Verso la fine della parashà, Moshè esorta gli israeliti a osservare la Torà dicendo: “Perché questi precetti che io ti comando oggi non sono una cosa straordinaria oltre le tue forze né sono cosa lontana da te. Non è nel cielo, perché tu dica: «Chi salirà per noi nel cielo e per prendercela e ce la farà ascoltare si che la possiamo porla in atto?»” (Devarìm, 30:11-12).
L’espressione che “La Torà non è in cielo” viene citata diverse volte nei midrashìm talmudici. Nel trattato Temurà (16a) è raccontato che durante il lutto per Moshè gli israeliti dimenticarono tremila halakhòt. Essi dissero a Yehoshua’, successore di Moshè, di rivolgersi all’Eterno per riportare le regole che erano state dimenticate. Ma Yehoshua’ rispose: “La Torà non è in cielo”.

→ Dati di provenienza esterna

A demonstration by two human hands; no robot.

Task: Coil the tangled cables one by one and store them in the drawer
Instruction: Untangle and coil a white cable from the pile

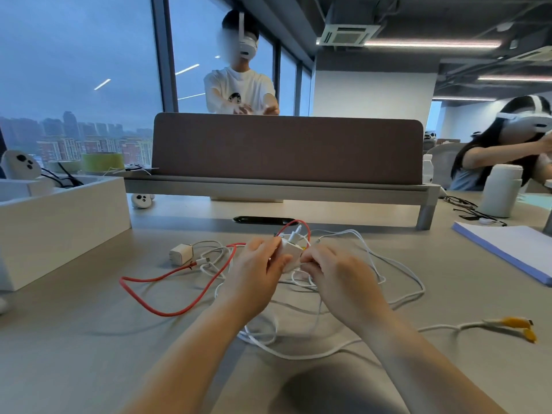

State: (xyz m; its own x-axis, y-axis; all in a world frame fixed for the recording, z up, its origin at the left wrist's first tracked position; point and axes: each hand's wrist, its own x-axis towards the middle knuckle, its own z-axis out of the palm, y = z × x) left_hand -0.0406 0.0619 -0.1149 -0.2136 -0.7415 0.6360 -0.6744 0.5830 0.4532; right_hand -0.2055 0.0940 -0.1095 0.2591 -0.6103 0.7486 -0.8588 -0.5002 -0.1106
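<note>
Left hand: the left hand (256, 271) has its fingers curled round the white charger block (292, 253) and holds it just above the bench (89, 339).
Right hand: the right hand (337, 273) is curled at the block's right side, and its fingertips pinch strands of the white cables (260, 336) just beside the block.
Charger block: held between both hands, with a white plug sticking up from its top.
White cables: a loose tangle spread on the bench under and around both hands, with loops trailing right and toward the near edge.
Red cable: the red cable (122, 282) lies in a wide loop left of the hands, and one strand arcs up over the block behind the fingers.
Yellow ends: one white lead runs far right and ends in yellow connectors (515, 321) lying flat on the bench.
Small charger: a second small white charger (180, 254) sits on the bench left of the hands, against the tangle.
White box: an open-topped white box (59, 225) stands at the left edge, well apart from the tangle, with black cords showing inside.
Divider: a brown divider panel (286, 147) stands across the far side of the bench.
Right side: a paper stack (513, 249) and a white bottle (501, 189) stand there.
Others: two people with white headsets stand or sit beyond the bench.
</note>
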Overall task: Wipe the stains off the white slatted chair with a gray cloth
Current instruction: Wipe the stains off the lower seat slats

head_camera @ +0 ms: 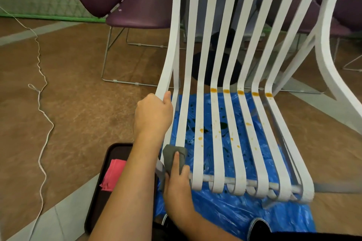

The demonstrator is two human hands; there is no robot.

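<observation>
The white slatted chair (219, 115) fills the middle and right of the head view. Orange stains (240, 92) run in a row across the bend of its right slats, and smaller orange spots dot the seat slats. My left hand (153, 112) grips the leftmost slat at the bend. My right hand (177, 177) holds the gray cloth (170, 157) against the front part of the second slat from the left, one finger lying along the cloth.
A blue plastic sheet (235, 209) lies under the chair. A dark tray (101, 197) with a pink cloth (113, 174) sits on the floor at the left. Purple chairs (137, 6) stand behind. A white cord (42, 115) trails over the brown floor.
</observation>
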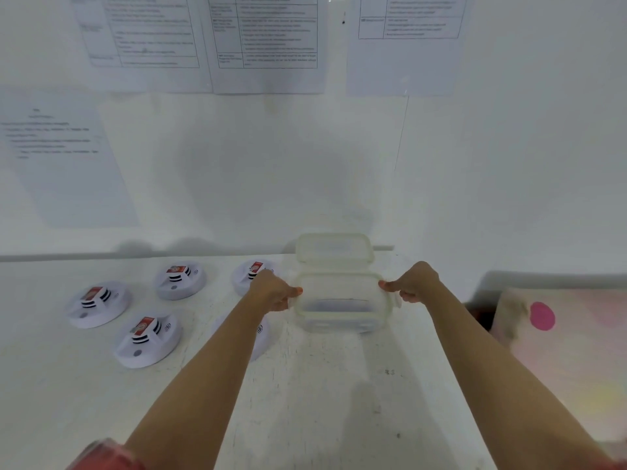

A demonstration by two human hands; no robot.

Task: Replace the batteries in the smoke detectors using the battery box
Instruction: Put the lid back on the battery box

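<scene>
One wide-angle camera, worn on the head, is looking forward and down across a white table [339,385], facing the far wall [271,181] closely.

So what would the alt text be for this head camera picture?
A person's left hand and right hand grip the two ends of a translucent plastic box on a white table, its lid standing behind it. Five smoke detectors lie to the left; printed sheets hang above.

White tabletop [322,385] against a white wall [271,164] with taped printed sheets [268,42]; a pastel cushion [559,351] at its right edge.
</scene>
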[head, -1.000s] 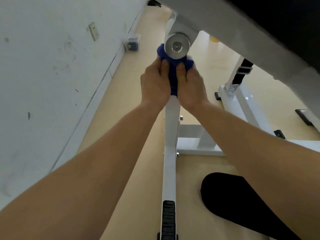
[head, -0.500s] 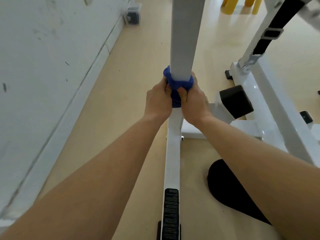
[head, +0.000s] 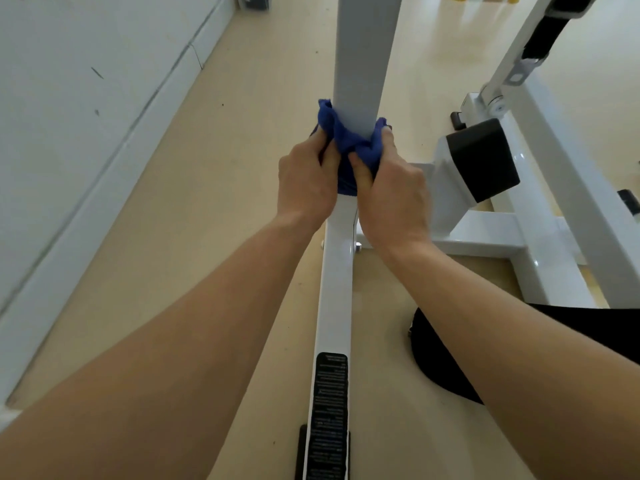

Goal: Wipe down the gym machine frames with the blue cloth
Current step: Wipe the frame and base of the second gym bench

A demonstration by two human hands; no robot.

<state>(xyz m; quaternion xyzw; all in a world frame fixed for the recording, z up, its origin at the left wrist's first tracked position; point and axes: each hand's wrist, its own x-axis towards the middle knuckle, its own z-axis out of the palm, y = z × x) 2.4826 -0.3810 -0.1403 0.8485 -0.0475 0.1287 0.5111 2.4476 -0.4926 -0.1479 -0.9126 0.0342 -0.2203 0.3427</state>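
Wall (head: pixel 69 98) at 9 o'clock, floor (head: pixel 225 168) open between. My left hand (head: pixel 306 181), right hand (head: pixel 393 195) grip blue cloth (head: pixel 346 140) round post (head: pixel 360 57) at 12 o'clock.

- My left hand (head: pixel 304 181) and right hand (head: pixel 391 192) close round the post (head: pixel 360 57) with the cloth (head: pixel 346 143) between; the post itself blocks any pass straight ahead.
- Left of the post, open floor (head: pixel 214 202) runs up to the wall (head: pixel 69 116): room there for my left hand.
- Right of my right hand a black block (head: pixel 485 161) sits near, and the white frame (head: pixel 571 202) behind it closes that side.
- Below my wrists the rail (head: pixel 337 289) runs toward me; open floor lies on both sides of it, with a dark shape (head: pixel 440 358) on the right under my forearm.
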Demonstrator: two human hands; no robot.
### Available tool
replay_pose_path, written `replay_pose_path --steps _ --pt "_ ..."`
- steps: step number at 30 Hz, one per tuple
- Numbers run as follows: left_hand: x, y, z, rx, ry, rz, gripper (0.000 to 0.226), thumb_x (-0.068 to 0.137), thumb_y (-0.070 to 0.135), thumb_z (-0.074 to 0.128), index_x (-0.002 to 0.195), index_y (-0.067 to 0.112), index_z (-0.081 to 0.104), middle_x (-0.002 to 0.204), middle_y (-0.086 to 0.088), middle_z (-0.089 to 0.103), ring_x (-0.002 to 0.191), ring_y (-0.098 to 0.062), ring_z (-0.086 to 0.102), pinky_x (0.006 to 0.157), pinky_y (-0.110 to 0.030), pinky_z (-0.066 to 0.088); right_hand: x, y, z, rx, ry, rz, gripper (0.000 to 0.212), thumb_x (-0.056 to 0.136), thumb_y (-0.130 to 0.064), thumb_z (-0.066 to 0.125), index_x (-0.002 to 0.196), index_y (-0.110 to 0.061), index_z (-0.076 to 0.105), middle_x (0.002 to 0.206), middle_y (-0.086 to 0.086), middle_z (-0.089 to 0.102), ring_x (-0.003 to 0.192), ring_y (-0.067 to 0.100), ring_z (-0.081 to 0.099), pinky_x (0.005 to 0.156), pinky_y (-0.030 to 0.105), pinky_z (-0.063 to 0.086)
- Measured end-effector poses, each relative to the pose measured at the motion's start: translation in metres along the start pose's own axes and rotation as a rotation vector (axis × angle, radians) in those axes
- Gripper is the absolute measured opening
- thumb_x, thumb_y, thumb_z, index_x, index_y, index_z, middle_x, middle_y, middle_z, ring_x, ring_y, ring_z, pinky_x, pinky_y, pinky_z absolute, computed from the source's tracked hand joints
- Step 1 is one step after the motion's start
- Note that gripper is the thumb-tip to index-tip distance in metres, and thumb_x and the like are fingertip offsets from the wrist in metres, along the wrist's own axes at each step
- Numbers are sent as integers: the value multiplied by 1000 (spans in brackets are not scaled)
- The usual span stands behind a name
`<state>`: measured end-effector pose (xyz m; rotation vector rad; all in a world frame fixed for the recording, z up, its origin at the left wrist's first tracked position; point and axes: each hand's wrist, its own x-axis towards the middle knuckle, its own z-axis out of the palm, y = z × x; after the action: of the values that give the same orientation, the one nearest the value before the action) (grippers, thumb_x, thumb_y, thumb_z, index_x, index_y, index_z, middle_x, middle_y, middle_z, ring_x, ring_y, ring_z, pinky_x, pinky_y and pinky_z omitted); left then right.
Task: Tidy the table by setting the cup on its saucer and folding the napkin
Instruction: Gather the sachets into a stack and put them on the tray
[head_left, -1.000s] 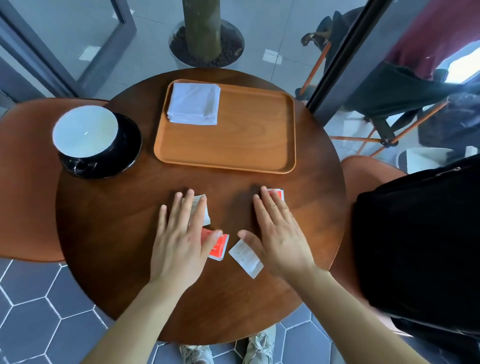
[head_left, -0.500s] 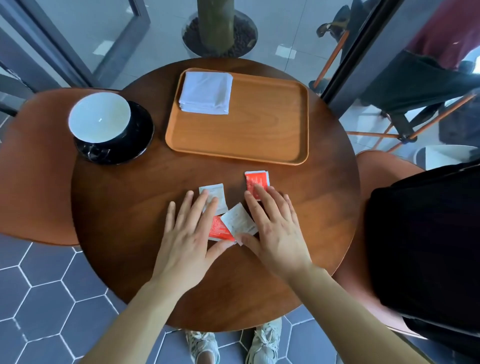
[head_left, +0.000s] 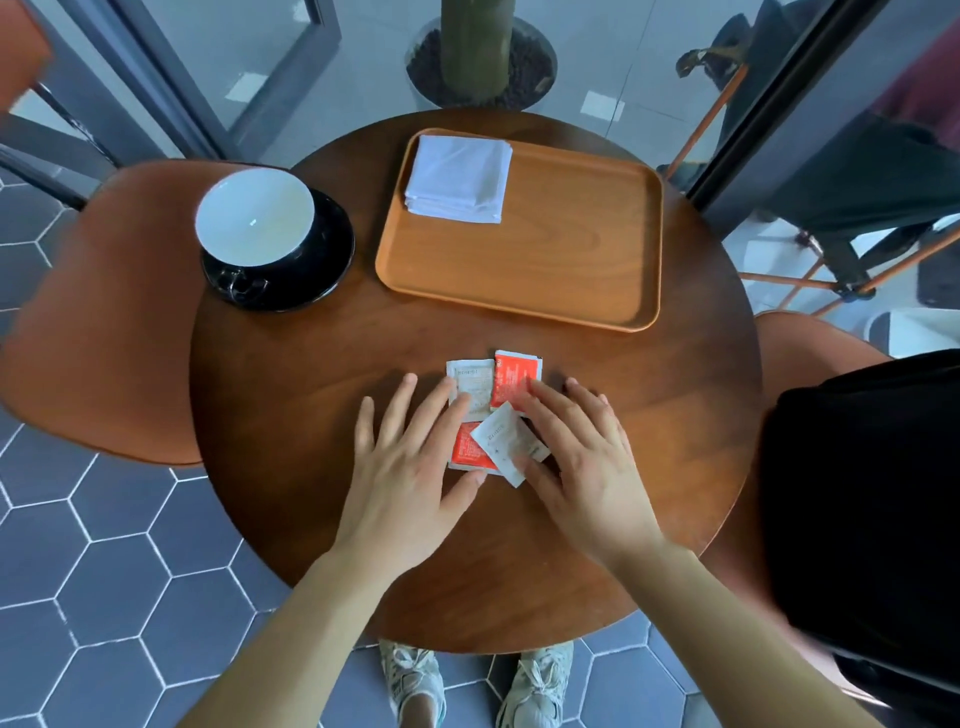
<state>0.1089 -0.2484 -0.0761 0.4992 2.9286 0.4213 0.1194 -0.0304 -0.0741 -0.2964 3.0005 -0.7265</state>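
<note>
White cup (head_left: 254, 218) already sits on its black saucer (head_left: 324, 270) at the left of the table (head_left: 291, 415), and the napkin (head_left: 457, 179) lies folded on the wooden tray (head_left: 571, 254), so both steps look done. Left hand (head_left: 410, 467) and right hand (head_left: 587, 467), fingers straight, press on the clustered sachets (head_left: 514, 379).

On the round desk (head_left: 291, 415) before me, two red packets (head_left: 517, 376) and two white packets (head_left: 470, 382) cluster together, near a wooden tray (head_left: 571, 249).
</note>
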Motion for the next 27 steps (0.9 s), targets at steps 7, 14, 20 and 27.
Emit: replay_pose_path --steps 7,14,20,27 --pt "-3 -5 -4 -57 54 -45 71 92 58 49 146 11 48 156 -12 43 150 -34 32 121 -59 25 8 -4 -4 5 35 103 56 96 -37 62 146 -14 49 154 2 46 148 30 29 118 54 29" --pt "-6 8 -8 -167 195 -131 54 83 39 76 127 9 65 127 -11 63 125 -32 55 101 -57 50 3 1 -13 92 163 97 47 93 -35 68 133 -11 60 136 5 58 127 27 45 103 40 46" --pt "19 15 -21 -157 227 -267 51 88 36 73 132 14 63 119 -11 63 110 -30 57 89 -44 52 -1 -13 -7 -3 147 147 51 85 -57 65 117 -17 70 99 -2 61 84 19 44 71 37 46" --pt "54 14 -41 -184 151 -247 43 89 39 72 125 19 63 116 -5 65 107 -21 60 87 -35 53 7 -20 -1 -78 165 184 49 71 -55 82 98 -16 72 90 -1 62 80 21 49 66 31 33"
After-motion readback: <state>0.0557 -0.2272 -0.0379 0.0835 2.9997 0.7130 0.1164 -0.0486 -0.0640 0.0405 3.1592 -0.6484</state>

R. Barukh Halevi Epstein (Belarus, 1860-1941), in Torà Temimà (p. 529, 12) spiega che Yehoshua’ rispose che Moshè aveva ricevuto tutta la Torà dal cielo. La Torà era stata data completa e lui non avrebbe potuto avere una nuova rivelazione.
L’espressione “La Torà non è in cielo” appare anche nel trattato Bavà Metzia’ (59b). Rabbi Eli’ezer, che era superiore in sapienza a tutti gli altri chakhamìm, sosteneva una posizione che non era accettata dalla maggioranza dei maestri. Durante la discussione un eco scese dal cielo che disse: “Cosa volete da R. Eli’ezer? La halakhà segue sempre la sua opinione?”. R. Yehoshua’, il principale oppositore all’opinione di R. Eli’ezer, rispose: “[La Torà] non è in cielo”.
R. Yosef Albo (Spagna, 1380-1444 ) nel Sèfer Ha-‘Ikkarìm (III:23) spiega che anche se R. Eli’ezer aveva ragione, non era appropriato abbandonare l’opinione della maggioranza per seguire l’opinione di un singolo. Questo perché nella Torà è scritto “di seguire la maggioranza” (Shemòt, 23:2). E se si seguisse l’opinione di un singolo invece di seguire la maggioranza, si verificherebbero dei grandi dissidi in ogni generazione perché ogni maestro potrebbe ritenere di avere ragione e quindi seguire la propria opinione anche in pratica. In questo modo la Torà verrebbe distrutta. Per questo motivo è necessario seguire l’opinione della maggioranza, ma sempre a condizione che si tratti di una maggioranza di chakhamìm e non della maggioranza delle opinioni di persone incolte.
L’episodio del dissidio tra rabbi Eli’ezer e la maggioranza dei maestri fu commentato anche da R. Binyamin Hakohen Vitale (Alessandria, 1651-Reggio Emilia, 1730) nella sua opera Avòt ‘Olàm ai Pirkè Avòt (Massime dei padri, II, 12). Nel passo talmudico di Bavà Metzia’ è raccontato che R. Eli’ezer disse: “Se lahalakhà segue la mia opinione, lo dimostri questo albero di carrubo”. L’albero si spostò di cento braccia. I maestri risposero: “Non si portano dimostrazioni dal carrubo”. R. Eli’ezer disse “Lo dimostri questa sorgente” e l’acqua tornò indietro. I maestri diedero la stessa risposta. R. Eli’ezer disse: lo dimostrino i muri della casa di studio. E i muri diventarono pericolanti e non caddero solo per rispetto a rabbi Yehoshua’. Anche questo non servì. Alla fine R. Eli’ezer disse: Lo dimostri il cielo”. Scese una eco dal cielo che disse: “Cosa volete da R. Eli’ezer? La halakhà segue sempre la sua opinione! Allora R. Yehoshua si alzò e disse: “Non è in cielo”.
R. Binyamin Hakohen spiegò che non avvennero miracoli durante questa discussione. La ghemarà allude al fatto che R. Eli’ezer cercò di convincere i maestri in quattro modi: con il peshàt (spiegazione semplice dei testi, rappresentata dal carrubo), con il rèmez (spiegazione allegorica, rappresentata dalla sorgente), con ilderàsh (spiegazione non letterale, rappresentata dal muro) e con il sod (spiegazione con i profondi segreti della Torà, rappresentata dall’eco scesa dal cielo). Tutto questo non servì perché la Torà è completa; nessuno può più penetrare nei segreti del cielo ed è mitzvà seguire l’opinione dalla maggioranza dei maestri.